Nuclear envelope (NE) blebbing is the phenotypic hallmark resulting from Torsin manipulation. Our group has engineered an altogether Torsin-deficient cell line through CRISPR genome editing technology that recapitulates the aberrant NE structures that are the phenotypic hallmark resulting from Torsin manipulation in a wide variety of metazoans (Laudermilch et al.). We pioneered a live cell imaging platform to show that NE blebs represent stalled intermediates in nuclear pore biogenesis (Rampello et al. 2020). Our Nature Cell Biology article (Prophet et al. 2022) reported that these aberrant NE condensates perturb protein homeostasis by sequestering a chaperone network of proteins (DNAJB6, HSPA1A, HSC70, etc.) and allowing proteins to avoid proteasomal degradation, suggesting a potentially causal link to the etiology of DYT1 dystonia.
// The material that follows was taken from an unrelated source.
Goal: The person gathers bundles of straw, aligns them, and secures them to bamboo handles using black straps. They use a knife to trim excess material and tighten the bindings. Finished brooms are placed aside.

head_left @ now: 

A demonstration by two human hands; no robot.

Many human diseases are caused by mutations in nuclear envelope proteins, yet the mechanisms of protein quality control at the nuclear envelope remain poorly understood. We discovered that the Lamin B receptor (LBR) has an essential role in cholesterol synthesis, which is strongly perturbed by LBR mutations responsible for the congenital disorders Greenberg Dysplasia and Pelger-Huët anomaly (Tsai et al. 2016). Additionally, using a short-lived Lamin B receptor disease variant as a model, we conducted a genetic screen to identify factors required for NE protein turnover (Tsai et al. 2022). This work uncovered the ubiquitin-conjugating enzymes Ube2G2 and Ube2D3, as well as the membrane-resident ubiquitin ligases RNF5 and HRD1, along with the poorly characterized protein TMEM33. These results reveal how the ubiquitin-proteasome system partitions across cellular compartments to adapt to local demands, establishing a robust quality control network at the nuclear envelope.